- [WHAT YOU ARE ASKED TO DO] Once a line is found to contain "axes", copy it out of the listing.

- [DATA EXCERPT]
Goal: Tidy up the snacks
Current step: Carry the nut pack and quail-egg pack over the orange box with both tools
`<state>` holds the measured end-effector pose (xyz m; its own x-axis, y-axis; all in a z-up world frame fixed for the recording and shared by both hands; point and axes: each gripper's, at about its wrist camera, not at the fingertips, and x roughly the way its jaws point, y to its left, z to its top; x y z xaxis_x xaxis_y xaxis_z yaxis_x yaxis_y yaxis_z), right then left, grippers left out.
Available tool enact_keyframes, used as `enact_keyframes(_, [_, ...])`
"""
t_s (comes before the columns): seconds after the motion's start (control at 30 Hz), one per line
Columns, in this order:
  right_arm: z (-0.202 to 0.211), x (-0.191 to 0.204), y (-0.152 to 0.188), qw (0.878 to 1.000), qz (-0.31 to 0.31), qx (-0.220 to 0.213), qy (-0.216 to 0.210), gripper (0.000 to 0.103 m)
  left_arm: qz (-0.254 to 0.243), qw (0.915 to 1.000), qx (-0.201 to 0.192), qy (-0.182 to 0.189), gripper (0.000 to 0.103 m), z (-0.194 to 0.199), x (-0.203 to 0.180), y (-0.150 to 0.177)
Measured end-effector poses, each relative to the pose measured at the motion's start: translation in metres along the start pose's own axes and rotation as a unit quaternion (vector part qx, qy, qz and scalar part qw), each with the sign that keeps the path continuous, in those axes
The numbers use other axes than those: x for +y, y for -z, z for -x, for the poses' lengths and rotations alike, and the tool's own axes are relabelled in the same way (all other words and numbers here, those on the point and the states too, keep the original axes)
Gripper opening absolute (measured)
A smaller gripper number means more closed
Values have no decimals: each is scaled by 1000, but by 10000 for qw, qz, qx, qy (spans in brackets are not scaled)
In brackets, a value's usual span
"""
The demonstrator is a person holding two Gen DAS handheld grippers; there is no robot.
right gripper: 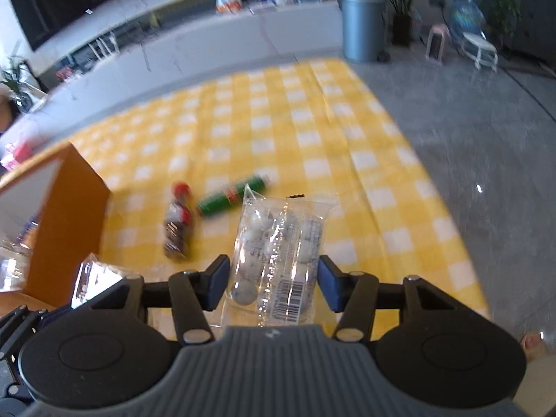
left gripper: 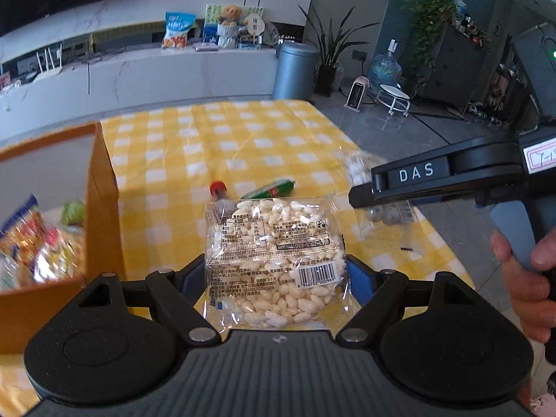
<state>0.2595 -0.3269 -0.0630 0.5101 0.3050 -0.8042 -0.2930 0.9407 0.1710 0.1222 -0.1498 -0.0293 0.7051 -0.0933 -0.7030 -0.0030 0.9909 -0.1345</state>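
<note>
Puffed-rice packet [left gripper: 274, 260] sits closest to the left wrist view, clamped between the pads of the left claw [left gripper: 274, 278], which stands wide because the packet is wide. Right claw [right gripper: 274, 285] grips a clear pouch of round sweets [right gripper: 278, 253] by its near end, the rest of the pouch sticking out toward the far side. Both packets appear lifted off the yellow checked tabletop [left gripper: 278, 128]. On the left stands the orange box [left gripper: 100, 208], already holding several wrapped snacks. Two items lie on the cloth beyond the claws: a small red-capped bottle [right gripper: 179, 226] and a green tube [right gripper: 232, 194], close together. The likeliest trouble is slippage: both wrappers are slick film, and the sweets can shift inside, so a pouch might slide out before it clears the box wall. A packet edge could also catch on that wall.
</note>
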Motion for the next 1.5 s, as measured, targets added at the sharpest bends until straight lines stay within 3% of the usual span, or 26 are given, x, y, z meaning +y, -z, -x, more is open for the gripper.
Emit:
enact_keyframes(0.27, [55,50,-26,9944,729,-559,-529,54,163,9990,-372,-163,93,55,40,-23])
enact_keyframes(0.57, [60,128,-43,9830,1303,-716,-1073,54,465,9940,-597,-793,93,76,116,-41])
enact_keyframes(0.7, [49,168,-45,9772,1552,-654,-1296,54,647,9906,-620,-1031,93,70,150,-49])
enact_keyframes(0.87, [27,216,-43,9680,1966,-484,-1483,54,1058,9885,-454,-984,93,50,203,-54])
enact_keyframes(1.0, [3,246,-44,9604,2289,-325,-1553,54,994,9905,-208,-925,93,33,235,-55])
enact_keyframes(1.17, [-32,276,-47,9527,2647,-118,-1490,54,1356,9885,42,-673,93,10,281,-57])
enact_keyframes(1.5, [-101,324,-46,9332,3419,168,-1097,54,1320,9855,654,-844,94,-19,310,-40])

- [TASK ANSWER]
`<state>` holds the measured end-effector pose (xyz m; its own x-axis, y-axis; all in a z-up world frame fixed for the recording and shared by both hands; point and axes: each gripper's, at about its wrist camera, not at the fingertips, and x roughly the way its jaws point, y to its left, z to its top; x y z xaxis_x xaxis_y xaxis_z yaxis_x yaxis_y yaxis_z), right then left, grippers left out.
Measured end-effector poses, each relative to the pose measured at the motion's start: translation in metres along the start pose's own axes and rotation as a unit quaternion (vector part qx, qy, qz and scalar part qw), each with the sign that keeps the path continuous, in those axes
The numbers use other axes than those: x for +y, y for -z, z for -x, for the poses' lengths and rotations alike, and the tool's own axes are relabelled in the same way (all other words and numbers here, those on the point and the states too, keep the original axes)

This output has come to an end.